The US dollar advanced against risk-sensitive currencies including the Australian dollar, New Zealand dollar and Canadian dollar in early trading on Thursday. The move came after a gloomy economic forecast from the Fed and reports of rising coronavirus cases in the US.
Federal Reserve policymakers projected on Wednesday that US gross domestic product will fall by 6.5% in 2020 and that the unemployment rate will reach 9.3% by the end of the year. As expected, the Fed made no policy changes at its June meeting and promised to maintain its asset purchases.

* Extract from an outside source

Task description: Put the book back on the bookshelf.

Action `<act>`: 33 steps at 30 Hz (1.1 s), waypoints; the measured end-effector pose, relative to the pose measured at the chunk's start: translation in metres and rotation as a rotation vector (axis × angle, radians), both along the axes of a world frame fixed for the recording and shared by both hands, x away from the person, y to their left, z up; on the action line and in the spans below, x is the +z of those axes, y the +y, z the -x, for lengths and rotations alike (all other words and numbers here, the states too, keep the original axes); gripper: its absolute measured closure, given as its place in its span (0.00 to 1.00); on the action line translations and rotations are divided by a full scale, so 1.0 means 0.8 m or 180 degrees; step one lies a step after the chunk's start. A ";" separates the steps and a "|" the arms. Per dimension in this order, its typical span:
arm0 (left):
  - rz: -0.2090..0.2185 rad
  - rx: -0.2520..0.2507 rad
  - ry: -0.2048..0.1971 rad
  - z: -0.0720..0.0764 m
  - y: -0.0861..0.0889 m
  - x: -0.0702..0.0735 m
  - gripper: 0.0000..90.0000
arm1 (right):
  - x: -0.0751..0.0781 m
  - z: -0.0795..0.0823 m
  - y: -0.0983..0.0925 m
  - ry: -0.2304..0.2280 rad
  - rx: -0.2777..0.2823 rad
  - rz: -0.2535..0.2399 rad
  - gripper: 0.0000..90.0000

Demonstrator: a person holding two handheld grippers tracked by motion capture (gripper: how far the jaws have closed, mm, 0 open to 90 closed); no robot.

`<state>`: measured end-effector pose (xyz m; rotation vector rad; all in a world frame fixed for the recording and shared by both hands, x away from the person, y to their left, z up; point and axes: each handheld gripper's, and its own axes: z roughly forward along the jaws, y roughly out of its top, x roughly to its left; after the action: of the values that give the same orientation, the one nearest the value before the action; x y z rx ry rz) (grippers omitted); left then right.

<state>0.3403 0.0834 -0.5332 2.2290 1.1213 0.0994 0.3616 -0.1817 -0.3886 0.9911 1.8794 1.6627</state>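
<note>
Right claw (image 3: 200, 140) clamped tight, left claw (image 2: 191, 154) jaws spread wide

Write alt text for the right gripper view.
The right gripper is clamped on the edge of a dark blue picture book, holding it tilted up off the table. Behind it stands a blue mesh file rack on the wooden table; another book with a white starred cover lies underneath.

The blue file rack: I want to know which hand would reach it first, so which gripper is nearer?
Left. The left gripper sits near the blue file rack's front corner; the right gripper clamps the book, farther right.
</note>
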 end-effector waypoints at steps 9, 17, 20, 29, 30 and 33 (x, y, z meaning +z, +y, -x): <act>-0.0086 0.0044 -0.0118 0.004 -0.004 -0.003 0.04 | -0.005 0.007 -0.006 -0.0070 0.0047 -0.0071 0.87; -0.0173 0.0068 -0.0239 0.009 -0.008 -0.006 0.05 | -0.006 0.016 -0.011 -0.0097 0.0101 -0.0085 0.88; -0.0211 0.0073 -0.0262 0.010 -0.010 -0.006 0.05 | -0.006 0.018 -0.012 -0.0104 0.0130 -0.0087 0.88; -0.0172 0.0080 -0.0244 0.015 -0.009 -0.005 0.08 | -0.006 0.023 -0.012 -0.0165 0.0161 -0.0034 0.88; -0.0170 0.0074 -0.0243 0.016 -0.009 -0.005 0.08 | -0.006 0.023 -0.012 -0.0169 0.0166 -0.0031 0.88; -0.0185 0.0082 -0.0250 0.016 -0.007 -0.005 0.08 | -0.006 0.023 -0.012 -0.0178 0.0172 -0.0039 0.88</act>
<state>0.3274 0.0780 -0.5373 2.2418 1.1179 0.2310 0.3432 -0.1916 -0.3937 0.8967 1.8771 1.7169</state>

Fed Chair Jerome Powell was slightly more dovish than expected in his statement, emphasizing that low rates are here to stay. He said; “We’re not thinking about raising rates. We’re not even thinking about thinking about raising rates” before adding “What we’re thinking about is providing support for the economy. We think this is going to take some time.” Interest rates are now expected to remain near zero through 2022.
The dollar initially made fresh three month lows after the FOMC meeting. Low interest rates make the dollar less appealing in relation to other higher yielding currencies and typically pressure the greenback. Meanwhile, the reaction in equity markets was mixed. The Nasdaq hit 10,000 for the first time ever, but the Dow and S&P 500 both closed lower.
Expectations for a fast recovery from the coronavirus were curbed by the Fed outlook and also a report from Reuters indicating that new US coronavirus infections are rising slightly after five weeks of declines. Data from Johns Hopkins University states that coronavirus COVID-19 global cases have risen to 7,360,239 with 417,022 fatalities.
Risk-off sentiment early on Thursday boosted safe havens such as the US dollar and Japanese yen and weighed on risk-sensitive currencies. Looking at the AUD/USD weekly chart we can see that price has pulled back from 11 month highs and that a shooting star or doji pattern may form.